November 3, 2010 at 10:08 am

gasche: Yeah, the view you just expressed is fairly common. I’m still not fully sure that non-strict semantics are a good idea, though I do lean in that direction. As Colin points out, there’s a further distinction between non-strict and lazy, and when GHC performs strictness analysis and eliminates laziness, it is only allowed to do so because it doesn’t change the semantics of the expression. But perhaps the performance of the expression is an essential part of its semantics!

One possible way to think of it is that I should write my code in the most general way possible, and then add annotations to fix performance problems, which recommends non-strict semantics.

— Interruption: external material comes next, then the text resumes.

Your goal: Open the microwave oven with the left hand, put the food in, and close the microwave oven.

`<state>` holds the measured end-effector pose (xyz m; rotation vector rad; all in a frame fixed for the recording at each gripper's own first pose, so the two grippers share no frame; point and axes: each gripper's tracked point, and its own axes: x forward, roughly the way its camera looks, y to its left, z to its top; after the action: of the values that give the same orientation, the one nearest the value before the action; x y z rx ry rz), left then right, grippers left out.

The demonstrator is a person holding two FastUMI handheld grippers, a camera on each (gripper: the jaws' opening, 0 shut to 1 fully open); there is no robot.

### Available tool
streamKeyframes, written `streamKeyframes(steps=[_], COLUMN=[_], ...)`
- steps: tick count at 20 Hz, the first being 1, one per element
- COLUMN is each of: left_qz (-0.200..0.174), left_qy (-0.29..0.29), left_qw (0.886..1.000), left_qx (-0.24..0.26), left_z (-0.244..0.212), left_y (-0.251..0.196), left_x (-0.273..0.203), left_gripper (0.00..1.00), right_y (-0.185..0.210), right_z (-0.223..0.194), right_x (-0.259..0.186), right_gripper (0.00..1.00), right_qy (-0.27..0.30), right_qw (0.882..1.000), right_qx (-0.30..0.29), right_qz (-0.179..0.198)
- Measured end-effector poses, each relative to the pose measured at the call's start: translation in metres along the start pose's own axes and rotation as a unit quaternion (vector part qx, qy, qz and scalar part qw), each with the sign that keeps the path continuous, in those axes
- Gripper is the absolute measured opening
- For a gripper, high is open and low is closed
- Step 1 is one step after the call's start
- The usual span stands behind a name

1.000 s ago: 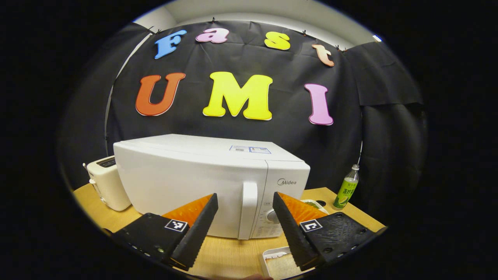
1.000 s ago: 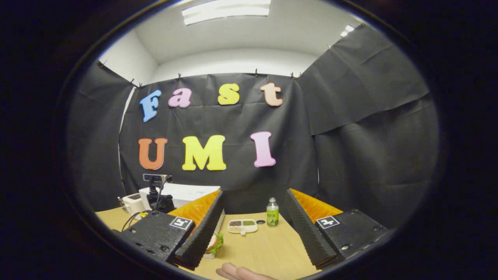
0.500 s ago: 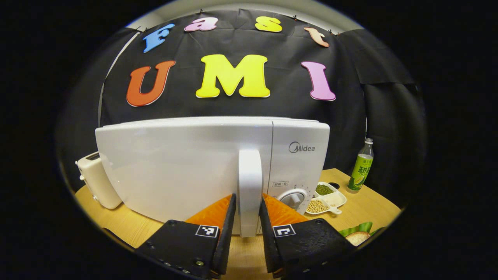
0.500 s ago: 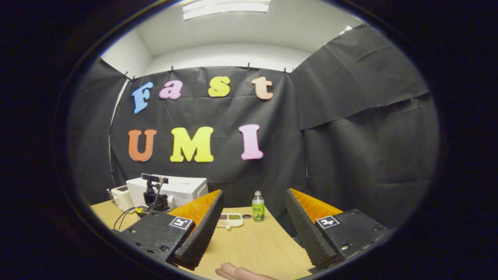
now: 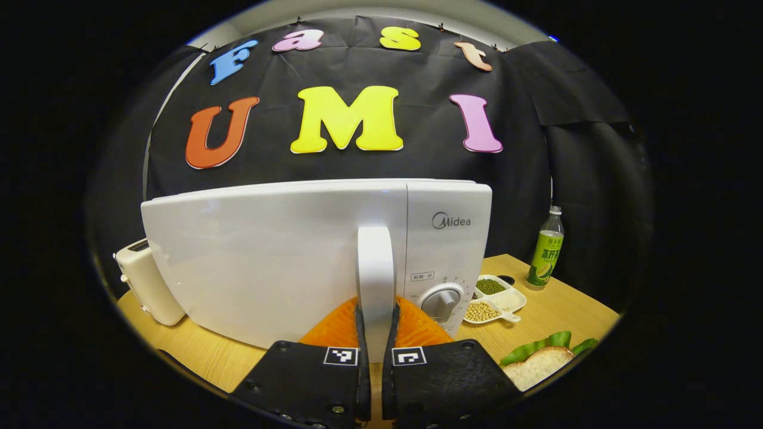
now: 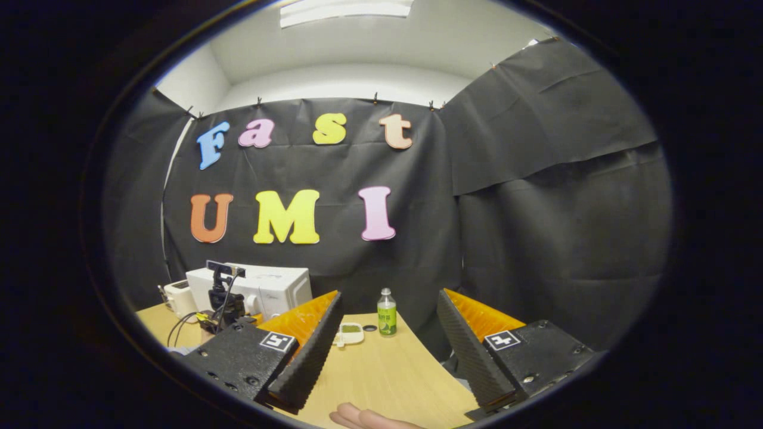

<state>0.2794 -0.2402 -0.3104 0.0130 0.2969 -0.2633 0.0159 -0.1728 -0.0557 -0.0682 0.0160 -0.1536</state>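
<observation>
Left gripper [image 5: 375,333] squeezes door handle [image 5: 375,280] of microwave [image 5: 268,256], far on worktop [image 5: 560,310]. Pull slow, swing with door. Right gripper [image 6: 384,345] open, holds nothing. Sandwich [image 5: 542,360] near right.

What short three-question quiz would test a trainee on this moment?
1. True or false: the left gripper is shut on the door handle.
2. What is the right gripper holding? A) bottle B) nothing C) sandwich
3. Is the microwave door open or closed?

Key: 1 true; 2 B, its fingers stand open above the table; 3 closed.
</observation>
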Motion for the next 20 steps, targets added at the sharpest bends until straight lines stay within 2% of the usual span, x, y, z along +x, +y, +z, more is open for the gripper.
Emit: streamKeyframes(steps=[2,5,7,8,9,10,11,13,14,20], left_qz=[-0.010,-0.032,-0.040,-0.042,-0.044,-0.045,-0.048,-0.053,-0.055,-0.052], left_qy=[-0.011,-0.010,-0.010,-0.014,-0.013,-0.016,-0.013,-0.017,-0.019,-0.024], left_qw=[1.000,0.999,0.999,0.999,0.999,0.999,0.999,0.998,0.998,0.998], left_qx=[0.015,-0.006,0.006,0.011,0.012,0.008,0.001,-0.003,-0.002,-0.013], left_z=[-0.004,-0.008,-0.013,-0.014,-0.016,-0.017,-0.021,-0.024,-0.025,-0.038], left_y=[0.001,0.003,0.009,0.012,0.016,0.020,0.024,0.034,0.040,0.089], left_x=[-0.009,-0.040,-0.061,-0.071,-0.080,-0.090,-0.100,-0.120,-0.130,-0.185], left_gripper=[0.06,0.06,0.06,0.06,0.06,0.06,0.06,0.06,0.06,0.06], right_y=[0.002,0.008,0.015,0.019,0.022,0.025,0.028,0.035,0.038,0.078], right_z=[-0.001,-0.006,-0.010,-0.012,-0.013,-0.016,-0.019,-0.021,-0.020,-0.010], right_x=[0.001,0.002,-0.001,-0.003,-0.005,-0.006,-0.007,-0.013,-0.017,-0.043], right_gripper=[0.92,0.92,0.92,1.00,0.92,1.00,0.91,0.91,1.00,1.00], right_qy=[0.002,0.013,0.024,0.029,0.033,0.038,0.042,0.046,0.043,0.035], right_qw=[1.000,1.000,0.999,0.999,0.999,0.998,0.998,0.998,0.999,0.999], right_qx=[0.002,0.008,0.021,0.028,0.034,0.036,0.037,0.026,0.016,-0.002], right_qz=[0.002,0.006,0.015,0.019,0.022,0.024,0.023,0.019,0.017,0.041])
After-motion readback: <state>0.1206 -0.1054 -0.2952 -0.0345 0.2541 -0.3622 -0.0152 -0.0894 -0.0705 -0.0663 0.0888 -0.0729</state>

Another possible line of thought is that robust, multithreaded thunks are actually kind of hard to implement, and so non-strict semantics force us to be honest with our implementation, and make it easier to use non-strict evaluation.

Colin: I think the answer to your second question is no, because non-strict is by definition observationally equivalent to lazy evaluation: lazy evaluation is one way to implement non-strict evaluation, although not necessarily the fastest.

November 4, 2010 at 4:34 am

The reason I asked the second question was some time ago I read a paper (can’t remember what it was called, otherwise I’d be re-reading it) that showed a hierarchy of eager -> non-strict -> lazy, and then showed their capabilities as limited by the hierarchy (I think it was something like you needed non-strict for circular lists, and lazy for infinite lists, but it may have been the other way round). Your answer is apparently contradicting my admittedly somewhat vague recollections of the paper.